I’m not living in Scotland personally but have only ever heard of HIV cases being prosecuted this way (and generally even then it’s been really crazy scenarios where some psychopath has literally specifically set out to infect as many people as possible with HIV on purpose). So I was quite shocked when it was suggested this sort of situation could be considered prosecutable.

Theoretically, it’s possible to explore the concept. In practicality, it’s virtually impossible.

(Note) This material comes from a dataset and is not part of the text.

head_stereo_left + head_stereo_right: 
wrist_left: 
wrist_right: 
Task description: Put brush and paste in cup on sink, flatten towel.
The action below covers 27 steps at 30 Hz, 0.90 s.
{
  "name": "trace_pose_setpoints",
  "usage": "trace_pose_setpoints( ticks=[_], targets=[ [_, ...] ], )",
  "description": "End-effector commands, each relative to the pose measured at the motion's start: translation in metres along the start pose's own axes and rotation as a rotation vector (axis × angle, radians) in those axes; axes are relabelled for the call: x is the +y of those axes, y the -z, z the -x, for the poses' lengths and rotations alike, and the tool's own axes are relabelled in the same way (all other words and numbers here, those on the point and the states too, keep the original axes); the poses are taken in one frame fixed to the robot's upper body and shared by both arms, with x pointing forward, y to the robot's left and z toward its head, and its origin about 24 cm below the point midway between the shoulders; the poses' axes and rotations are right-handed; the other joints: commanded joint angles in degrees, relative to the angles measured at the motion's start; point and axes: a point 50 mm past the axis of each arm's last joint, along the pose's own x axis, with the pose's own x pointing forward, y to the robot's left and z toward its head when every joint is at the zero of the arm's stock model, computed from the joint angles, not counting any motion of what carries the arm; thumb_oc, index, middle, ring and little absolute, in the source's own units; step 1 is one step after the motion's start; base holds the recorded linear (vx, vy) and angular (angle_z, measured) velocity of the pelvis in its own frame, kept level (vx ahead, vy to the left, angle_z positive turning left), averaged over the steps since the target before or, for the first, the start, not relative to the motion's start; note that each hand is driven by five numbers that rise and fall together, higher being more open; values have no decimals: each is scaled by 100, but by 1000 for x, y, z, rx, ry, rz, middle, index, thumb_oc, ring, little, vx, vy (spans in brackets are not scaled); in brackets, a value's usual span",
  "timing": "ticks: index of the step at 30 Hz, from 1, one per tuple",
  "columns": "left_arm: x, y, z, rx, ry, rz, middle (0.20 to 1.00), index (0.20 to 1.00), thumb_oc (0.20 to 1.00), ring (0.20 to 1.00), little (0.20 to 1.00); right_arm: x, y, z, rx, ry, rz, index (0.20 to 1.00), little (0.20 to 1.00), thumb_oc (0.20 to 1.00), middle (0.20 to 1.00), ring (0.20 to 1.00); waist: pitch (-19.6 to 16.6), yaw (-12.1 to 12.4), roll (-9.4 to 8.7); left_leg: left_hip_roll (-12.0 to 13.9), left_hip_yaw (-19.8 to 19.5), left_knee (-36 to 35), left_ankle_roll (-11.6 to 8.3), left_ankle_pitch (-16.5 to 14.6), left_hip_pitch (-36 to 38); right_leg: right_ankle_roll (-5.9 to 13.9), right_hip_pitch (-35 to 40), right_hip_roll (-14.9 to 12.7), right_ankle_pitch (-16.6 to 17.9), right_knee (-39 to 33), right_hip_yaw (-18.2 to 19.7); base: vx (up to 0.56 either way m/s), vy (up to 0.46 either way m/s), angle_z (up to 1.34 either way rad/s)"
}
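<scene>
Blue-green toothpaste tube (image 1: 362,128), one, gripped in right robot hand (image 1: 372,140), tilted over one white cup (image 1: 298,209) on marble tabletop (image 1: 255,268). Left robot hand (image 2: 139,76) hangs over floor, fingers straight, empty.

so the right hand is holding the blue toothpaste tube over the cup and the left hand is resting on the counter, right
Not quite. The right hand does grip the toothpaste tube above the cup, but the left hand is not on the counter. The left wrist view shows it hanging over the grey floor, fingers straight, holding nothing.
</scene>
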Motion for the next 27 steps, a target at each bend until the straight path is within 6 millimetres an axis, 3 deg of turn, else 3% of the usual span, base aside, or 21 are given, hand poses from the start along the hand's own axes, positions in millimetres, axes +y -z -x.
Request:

Even in some fluke scenario like you described, it would not proceed to prosecution as it is simply not in public interest to prosecute as HPV is too widespread, not regularly tested for outside of smear tests, not tested in men at all, and the most deadly strains cause non symptoms. So if you set a precedent of criminalising HPV infections, you’re opening up the most illogical bag of worms. You’d be potentially criminalising almost a whole population for having a virus. Can you imagine? ‘Have you ever had an abnormal smear? You could be entitled to compensation.’

The only precedent that has ever been set for this is HIV. It’s very much in the public interest to keep public health out of the criminal court.